Putting out a flop in a Stud Game
Forgetting to stack the pot in a High Low game
Keeping track of how many hands of a game have been played

There are some things that help.

To assure that you don't put a flop out in a draw or stud game, collect the antes and place them in the center of the table in the space where you would spread the flop if you were dealing Hold'em.  At the WSOP there is a box drawn in the center of the table for just this purpose.  If it is filled with chips, you just won't have any place to put a flop, so you will automatically deal the next up cards to the players.

The players don't really mind if you don't stack the pot until later in the hand.  It gives them a chance to see players across the table.  There is actually a lot of time to stack the pot in a seven card game and because you allow players to leave the bets in front of them when a betting round becomes heads up, it is usually not an issue.

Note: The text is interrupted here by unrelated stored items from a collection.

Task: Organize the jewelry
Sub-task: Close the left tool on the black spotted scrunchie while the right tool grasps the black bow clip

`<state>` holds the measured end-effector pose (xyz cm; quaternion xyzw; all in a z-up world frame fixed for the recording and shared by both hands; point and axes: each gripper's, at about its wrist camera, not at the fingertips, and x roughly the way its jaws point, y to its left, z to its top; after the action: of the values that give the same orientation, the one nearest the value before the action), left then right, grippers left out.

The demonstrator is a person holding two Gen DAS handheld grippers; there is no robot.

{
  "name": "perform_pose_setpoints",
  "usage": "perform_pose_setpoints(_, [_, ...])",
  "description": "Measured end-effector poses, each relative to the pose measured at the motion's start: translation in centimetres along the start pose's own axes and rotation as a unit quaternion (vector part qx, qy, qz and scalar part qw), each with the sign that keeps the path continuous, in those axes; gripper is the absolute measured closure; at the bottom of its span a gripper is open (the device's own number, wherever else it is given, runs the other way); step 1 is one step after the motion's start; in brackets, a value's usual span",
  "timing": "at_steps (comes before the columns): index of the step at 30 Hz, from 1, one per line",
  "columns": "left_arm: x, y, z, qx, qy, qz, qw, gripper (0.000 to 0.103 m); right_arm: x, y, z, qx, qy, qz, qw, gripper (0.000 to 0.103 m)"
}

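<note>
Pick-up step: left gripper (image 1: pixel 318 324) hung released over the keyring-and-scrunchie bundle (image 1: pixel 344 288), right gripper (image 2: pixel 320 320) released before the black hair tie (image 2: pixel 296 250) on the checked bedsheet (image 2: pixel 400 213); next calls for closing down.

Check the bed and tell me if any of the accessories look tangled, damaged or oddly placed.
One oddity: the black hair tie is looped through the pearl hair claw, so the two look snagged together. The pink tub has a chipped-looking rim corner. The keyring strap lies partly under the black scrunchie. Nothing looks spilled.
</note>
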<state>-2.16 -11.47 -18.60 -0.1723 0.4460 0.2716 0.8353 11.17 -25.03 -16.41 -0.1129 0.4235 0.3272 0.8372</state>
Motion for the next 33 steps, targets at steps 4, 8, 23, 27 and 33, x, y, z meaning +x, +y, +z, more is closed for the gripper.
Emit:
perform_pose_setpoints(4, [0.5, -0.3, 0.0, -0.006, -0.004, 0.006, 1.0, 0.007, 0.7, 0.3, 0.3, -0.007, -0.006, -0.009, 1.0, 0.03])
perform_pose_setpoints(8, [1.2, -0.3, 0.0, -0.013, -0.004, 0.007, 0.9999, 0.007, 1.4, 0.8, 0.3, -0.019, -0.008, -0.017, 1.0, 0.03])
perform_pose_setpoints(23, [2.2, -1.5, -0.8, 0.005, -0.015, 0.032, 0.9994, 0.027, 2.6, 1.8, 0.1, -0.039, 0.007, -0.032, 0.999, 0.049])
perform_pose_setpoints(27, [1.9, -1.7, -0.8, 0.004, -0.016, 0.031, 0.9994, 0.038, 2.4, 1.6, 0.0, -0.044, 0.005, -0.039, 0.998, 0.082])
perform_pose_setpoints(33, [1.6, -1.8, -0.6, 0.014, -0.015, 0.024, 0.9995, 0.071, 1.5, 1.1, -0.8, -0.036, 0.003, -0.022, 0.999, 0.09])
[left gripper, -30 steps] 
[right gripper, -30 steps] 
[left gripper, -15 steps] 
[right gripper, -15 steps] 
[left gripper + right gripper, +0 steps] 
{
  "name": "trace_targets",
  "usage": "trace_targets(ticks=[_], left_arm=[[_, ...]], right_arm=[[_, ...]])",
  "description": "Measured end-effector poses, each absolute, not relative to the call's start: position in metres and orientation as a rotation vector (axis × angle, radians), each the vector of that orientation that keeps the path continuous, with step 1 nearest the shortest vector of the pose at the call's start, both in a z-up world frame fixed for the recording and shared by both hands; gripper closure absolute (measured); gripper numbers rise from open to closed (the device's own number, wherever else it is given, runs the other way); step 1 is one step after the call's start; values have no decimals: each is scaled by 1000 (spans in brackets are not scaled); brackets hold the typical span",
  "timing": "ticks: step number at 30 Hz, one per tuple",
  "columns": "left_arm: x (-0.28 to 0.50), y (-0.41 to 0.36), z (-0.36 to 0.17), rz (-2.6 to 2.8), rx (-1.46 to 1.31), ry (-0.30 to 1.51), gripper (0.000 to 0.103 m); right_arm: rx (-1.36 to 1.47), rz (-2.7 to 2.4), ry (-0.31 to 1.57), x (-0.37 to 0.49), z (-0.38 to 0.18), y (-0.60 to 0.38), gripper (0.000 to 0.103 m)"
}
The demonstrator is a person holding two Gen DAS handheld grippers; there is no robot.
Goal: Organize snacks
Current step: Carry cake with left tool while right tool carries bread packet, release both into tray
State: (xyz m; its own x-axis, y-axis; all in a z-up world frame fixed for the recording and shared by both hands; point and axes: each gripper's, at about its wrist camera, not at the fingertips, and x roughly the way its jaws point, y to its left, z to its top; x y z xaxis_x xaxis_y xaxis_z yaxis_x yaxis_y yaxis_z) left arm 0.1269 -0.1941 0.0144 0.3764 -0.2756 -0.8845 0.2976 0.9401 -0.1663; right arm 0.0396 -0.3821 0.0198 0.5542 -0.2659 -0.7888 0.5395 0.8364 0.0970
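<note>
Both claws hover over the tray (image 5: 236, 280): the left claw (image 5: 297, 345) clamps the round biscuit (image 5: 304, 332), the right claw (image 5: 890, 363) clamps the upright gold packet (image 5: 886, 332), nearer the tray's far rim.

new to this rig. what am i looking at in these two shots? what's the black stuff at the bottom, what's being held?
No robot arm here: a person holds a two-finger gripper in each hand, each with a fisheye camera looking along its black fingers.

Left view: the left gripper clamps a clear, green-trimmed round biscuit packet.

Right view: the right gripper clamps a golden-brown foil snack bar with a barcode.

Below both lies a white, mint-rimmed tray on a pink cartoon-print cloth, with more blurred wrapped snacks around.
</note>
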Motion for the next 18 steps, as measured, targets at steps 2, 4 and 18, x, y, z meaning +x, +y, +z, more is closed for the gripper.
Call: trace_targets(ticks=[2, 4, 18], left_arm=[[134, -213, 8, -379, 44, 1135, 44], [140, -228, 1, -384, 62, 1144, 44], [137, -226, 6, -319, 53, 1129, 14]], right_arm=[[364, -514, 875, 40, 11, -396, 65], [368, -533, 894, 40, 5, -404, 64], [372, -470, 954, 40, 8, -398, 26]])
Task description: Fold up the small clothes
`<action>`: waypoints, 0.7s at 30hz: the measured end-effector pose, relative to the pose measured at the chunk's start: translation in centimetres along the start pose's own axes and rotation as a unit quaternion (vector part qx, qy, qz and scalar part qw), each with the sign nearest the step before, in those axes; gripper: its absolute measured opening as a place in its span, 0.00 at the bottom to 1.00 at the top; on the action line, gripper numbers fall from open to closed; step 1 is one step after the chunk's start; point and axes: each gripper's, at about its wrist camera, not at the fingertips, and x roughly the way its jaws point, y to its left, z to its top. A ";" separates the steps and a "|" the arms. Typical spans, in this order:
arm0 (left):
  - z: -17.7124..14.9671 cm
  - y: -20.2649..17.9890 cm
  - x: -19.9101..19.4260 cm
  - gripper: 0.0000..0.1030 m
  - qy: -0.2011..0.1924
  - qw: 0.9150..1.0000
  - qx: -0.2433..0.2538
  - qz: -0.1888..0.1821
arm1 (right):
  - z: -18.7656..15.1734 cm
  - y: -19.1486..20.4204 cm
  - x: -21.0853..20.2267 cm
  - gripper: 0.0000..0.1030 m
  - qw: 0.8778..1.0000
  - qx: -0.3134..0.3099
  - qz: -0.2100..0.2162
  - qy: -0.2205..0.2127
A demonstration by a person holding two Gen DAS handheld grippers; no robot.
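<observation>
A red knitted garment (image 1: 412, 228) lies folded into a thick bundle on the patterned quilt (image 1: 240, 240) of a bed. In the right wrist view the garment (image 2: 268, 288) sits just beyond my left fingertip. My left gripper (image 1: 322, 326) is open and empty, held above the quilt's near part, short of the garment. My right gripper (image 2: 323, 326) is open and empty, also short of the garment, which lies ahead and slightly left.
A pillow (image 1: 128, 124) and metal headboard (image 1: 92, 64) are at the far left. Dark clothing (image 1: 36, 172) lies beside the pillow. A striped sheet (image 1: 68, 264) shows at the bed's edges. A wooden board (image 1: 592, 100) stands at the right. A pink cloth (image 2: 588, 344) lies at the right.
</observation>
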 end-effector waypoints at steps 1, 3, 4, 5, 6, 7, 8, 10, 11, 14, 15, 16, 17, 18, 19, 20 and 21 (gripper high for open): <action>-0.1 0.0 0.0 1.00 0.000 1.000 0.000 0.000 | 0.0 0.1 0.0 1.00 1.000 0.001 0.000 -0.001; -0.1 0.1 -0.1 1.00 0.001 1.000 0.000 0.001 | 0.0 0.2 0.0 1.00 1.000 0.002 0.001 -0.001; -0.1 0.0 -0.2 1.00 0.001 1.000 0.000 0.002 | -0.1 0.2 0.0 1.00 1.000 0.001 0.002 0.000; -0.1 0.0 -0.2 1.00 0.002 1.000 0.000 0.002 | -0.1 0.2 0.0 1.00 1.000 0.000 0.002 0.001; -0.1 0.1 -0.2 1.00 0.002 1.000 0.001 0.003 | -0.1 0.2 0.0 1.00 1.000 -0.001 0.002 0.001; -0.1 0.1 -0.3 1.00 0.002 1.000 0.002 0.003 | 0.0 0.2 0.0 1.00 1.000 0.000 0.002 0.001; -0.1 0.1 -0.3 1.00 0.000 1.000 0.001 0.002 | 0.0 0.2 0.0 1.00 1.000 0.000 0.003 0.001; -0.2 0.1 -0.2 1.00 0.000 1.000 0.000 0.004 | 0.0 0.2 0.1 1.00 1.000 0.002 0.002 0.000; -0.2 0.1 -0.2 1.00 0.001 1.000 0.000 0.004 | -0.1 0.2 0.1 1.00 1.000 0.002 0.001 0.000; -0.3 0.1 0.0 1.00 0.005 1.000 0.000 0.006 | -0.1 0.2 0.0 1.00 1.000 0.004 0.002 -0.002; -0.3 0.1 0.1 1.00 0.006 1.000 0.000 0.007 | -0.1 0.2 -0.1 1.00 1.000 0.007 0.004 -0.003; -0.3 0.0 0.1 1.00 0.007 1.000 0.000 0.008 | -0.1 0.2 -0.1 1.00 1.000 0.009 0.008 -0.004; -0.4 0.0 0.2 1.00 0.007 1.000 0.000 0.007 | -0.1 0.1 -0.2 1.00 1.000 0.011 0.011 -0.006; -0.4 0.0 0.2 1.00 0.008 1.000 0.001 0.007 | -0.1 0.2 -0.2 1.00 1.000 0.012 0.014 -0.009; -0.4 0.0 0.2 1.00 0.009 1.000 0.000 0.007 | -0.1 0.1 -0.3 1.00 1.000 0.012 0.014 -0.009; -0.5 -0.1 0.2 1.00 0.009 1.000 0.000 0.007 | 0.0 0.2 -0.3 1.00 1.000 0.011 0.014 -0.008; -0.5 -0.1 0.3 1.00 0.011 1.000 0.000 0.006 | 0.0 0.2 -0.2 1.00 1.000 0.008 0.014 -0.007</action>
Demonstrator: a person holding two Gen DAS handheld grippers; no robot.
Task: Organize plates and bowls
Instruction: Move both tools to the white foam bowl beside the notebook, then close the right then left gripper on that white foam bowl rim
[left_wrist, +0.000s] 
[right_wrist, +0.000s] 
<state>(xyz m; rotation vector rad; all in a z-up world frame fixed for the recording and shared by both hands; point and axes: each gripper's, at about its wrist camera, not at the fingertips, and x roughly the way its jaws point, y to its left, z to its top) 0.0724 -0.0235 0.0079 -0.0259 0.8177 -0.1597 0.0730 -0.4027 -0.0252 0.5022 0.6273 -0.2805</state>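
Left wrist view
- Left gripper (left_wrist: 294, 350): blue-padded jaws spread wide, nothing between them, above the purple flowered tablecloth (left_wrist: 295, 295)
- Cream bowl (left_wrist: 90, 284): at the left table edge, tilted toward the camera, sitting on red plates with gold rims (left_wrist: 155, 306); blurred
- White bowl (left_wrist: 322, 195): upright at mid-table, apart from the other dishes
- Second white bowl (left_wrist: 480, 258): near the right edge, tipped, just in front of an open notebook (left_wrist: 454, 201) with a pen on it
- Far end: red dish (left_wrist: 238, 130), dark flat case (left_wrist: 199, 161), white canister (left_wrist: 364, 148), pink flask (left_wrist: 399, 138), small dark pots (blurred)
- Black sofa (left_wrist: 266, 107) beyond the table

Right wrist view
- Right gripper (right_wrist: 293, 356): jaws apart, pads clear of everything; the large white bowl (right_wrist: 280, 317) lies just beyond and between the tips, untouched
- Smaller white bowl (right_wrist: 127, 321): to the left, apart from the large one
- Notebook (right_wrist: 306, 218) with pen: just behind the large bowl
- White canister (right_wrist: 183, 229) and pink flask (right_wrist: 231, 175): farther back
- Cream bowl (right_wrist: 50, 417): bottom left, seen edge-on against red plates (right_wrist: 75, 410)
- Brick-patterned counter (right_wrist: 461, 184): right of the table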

Keeping track of the number of hands is a matter of routine.  A stack of non-playing chips are used by the dealer to track the number of hands. When playing a game where eight hands of each game are to be dealt, the dealer will have eight counters in the well and at the beginning of each hand one chip is to be moved from one stack to the other.  I find the one I screw up most often is the first deal of a game.  The counters are a new part of the routine but you must incorporate it into the deal process.  In 2008 Mimi Tran insisted that I move the counter chip after I put the cut card out to cut and deal but before I cut the deck.  Ever since, I have it imprinted in my brain that whenever I put out a cut card, before I cut a pause a beat and think, "Is there anything I need to do before I start dealing?"  The only two things I need to check are collecting the antes and moving a counter chip.  Routines are a dealer's friend.

5 comments:

Anonymous said...

Hi there:

Can you confirm that in WSOP events, for draw games, that dealers are expected to count out the number of replacement cards in each draw, pass them to the player, and then take in the discards closer to the muck but not actually mixed into the muck? i.e. only after all players have received their replacement cards do their discards get collected into the muck?

Thanks,
Ken

Buz said...

Yes, discards are kept separate until the draw round is complete. In the event the deck is spent, the muck is used to complete the draw and a player is assured they will not draw the card(s) they discarded.
Note that a card is "Burned" before each draw and if cards run out, the burn cards are not used, only the muck. The burn cards function as a physical marker to indicate how many draw rounds have been completed.
Thanks for reading!

Anonymous said...

Thanks for taking the time to reply! I'm assuming it is possible though for a player to pick up a card that they discarded in a previous drawing round if the deck is reshuffled, just not the current drawing round, right?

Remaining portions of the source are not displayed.